### Records for the task:

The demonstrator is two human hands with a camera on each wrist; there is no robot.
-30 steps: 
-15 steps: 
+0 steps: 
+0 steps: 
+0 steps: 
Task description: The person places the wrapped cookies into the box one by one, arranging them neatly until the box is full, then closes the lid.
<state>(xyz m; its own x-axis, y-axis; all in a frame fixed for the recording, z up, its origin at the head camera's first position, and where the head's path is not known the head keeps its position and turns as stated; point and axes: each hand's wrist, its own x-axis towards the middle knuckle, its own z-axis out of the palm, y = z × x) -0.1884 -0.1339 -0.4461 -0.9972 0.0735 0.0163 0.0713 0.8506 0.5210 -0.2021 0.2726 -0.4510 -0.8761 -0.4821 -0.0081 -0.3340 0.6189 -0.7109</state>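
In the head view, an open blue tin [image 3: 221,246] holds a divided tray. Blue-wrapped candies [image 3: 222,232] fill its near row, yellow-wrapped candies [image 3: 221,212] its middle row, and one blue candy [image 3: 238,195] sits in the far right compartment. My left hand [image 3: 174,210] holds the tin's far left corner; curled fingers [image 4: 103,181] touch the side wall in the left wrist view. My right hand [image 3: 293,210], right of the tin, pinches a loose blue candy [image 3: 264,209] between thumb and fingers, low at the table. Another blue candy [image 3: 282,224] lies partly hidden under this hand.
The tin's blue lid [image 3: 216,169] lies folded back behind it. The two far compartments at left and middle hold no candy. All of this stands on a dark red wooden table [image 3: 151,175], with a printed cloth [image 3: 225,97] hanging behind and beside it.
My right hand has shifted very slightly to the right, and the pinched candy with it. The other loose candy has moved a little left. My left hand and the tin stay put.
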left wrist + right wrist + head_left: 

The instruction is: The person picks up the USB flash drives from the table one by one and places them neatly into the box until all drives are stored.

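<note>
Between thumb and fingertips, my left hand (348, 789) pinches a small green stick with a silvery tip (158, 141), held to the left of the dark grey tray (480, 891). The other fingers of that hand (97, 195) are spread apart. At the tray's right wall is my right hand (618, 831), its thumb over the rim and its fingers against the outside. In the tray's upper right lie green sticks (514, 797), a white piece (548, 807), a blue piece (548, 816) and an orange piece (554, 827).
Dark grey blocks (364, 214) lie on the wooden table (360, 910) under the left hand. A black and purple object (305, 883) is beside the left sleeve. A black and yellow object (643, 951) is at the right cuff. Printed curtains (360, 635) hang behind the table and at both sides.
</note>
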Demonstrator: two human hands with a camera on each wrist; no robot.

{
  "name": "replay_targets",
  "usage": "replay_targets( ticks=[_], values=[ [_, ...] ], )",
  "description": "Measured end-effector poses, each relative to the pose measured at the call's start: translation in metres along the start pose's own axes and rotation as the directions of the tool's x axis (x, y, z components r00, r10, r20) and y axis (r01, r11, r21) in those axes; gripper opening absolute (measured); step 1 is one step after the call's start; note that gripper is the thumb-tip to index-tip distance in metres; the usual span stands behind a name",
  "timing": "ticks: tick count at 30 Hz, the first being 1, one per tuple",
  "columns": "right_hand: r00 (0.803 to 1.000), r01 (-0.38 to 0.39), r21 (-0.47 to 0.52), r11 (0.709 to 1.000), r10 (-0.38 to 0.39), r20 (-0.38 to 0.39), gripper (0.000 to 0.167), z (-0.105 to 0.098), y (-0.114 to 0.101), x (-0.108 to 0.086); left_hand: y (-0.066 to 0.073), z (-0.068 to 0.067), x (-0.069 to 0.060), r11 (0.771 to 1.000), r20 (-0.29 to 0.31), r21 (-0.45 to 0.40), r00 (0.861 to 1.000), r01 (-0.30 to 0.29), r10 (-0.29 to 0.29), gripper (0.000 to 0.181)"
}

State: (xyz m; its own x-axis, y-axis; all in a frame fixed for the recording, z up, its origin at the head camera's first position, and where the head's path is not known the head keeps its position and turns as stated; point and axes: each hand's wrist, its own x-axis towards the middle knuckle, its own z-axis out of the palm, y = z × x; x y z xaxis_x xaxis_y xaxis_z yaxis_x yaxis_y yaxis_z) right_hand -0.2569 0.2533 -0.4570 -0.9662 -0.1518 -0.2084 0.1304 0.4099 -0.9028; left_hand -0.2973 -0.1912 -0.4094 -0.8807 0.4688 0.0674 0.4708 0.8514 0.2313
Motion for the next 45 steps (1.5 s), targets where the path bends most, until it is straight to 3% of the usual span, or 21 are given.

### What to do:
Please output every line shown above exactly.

### Output for this task:
The demonstrator is two human hands with a camera on each wrist; there is no robot.
-30 steps: 
-15 steps: 
+0 steps: 
+0 steps: 
+0 steps: 
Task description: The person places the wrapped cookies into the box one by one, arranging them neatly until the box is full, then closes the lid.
<state>(xyz m; its own x-axis, y-axis; all in a frame fixed for the recording, z up, its origin at the head camera's first position, and where the head's path is not known the head keeps its position and turns as stated; point and axes: each hand's wrist, its own x-axis towards the middle knuckle, its own z-axis out of the palm, y = z × x) -0.1884 -0.1339 -0.4461 -0.9972 0.0735 0.0163 0.0713 0.8506 0.5210 -0.2021 0.2726 -0.4510 -0.8761 -0.4821 -0.0081 -0.3340 0.6189 -0.7109</state>
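In the head view, an open blue tin [image 3: 221,246] holds a divided tray. Blue-wrapped candies [image 3: 222,232] fill its near row, yellow-wrapped candies [image 3: 221,212] its middle row, and one blue candy [image 3: 238,195] sits in the far right compartment. My left hand [image 3: 174,210] holds the tin's far left corner; curled fingers [image 4: 103,181] touch the side wall in the left wrist view. My right hand [image 3: 293,210], right of the tin, pinches a loose blue candy [image 3: 264,209] between thumb and fingers, low at the table. Another blue candy [image 3: 282,224] lies partly hidden under this hand.
The tin's blue lid [image 3: 216,169] lies folded back behind it. The two far compartments at left and middle hold no candy. All of this stands on a dark red wooden table [image 3: 151,175], with a printed cloth [image 3: 225,97] hanging behind and beside it.
My right hand has shifted very slightly to the right, and the pinched candy with it. The other loose candy has moved a little left. My left hand and the tin stay put.
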left wrist + right wrist + head_left: 

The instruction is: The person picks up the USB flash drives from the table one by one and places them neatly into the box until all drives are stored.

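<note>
Between thumb and fingertips, my left hand (348, 789) pinches a small green stick with a silvery tip (158, 141), held to the left of the dark grey tray (480, 891). The other fingers of that hand (97, 195) are spread apart. At the tray's right wall is my right hand (618, 831), its thumb over the rim and its fingers against the outside. In the tray's upper right lie green sticks (514, 797), a white piece (548, 807), a blue piece (548, 816) and an orange piece (554, 827).
Dark grey blocks (364, 214) lie on the wooden table (360, 910) under the left hand. A black and purple object (305, 883) is beside the left sleeve. A black and yellow object (643, 951) is at the right cuff. Printed curtains (360, 635) hang behind the table and at both sides.
</note>
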Demonstrator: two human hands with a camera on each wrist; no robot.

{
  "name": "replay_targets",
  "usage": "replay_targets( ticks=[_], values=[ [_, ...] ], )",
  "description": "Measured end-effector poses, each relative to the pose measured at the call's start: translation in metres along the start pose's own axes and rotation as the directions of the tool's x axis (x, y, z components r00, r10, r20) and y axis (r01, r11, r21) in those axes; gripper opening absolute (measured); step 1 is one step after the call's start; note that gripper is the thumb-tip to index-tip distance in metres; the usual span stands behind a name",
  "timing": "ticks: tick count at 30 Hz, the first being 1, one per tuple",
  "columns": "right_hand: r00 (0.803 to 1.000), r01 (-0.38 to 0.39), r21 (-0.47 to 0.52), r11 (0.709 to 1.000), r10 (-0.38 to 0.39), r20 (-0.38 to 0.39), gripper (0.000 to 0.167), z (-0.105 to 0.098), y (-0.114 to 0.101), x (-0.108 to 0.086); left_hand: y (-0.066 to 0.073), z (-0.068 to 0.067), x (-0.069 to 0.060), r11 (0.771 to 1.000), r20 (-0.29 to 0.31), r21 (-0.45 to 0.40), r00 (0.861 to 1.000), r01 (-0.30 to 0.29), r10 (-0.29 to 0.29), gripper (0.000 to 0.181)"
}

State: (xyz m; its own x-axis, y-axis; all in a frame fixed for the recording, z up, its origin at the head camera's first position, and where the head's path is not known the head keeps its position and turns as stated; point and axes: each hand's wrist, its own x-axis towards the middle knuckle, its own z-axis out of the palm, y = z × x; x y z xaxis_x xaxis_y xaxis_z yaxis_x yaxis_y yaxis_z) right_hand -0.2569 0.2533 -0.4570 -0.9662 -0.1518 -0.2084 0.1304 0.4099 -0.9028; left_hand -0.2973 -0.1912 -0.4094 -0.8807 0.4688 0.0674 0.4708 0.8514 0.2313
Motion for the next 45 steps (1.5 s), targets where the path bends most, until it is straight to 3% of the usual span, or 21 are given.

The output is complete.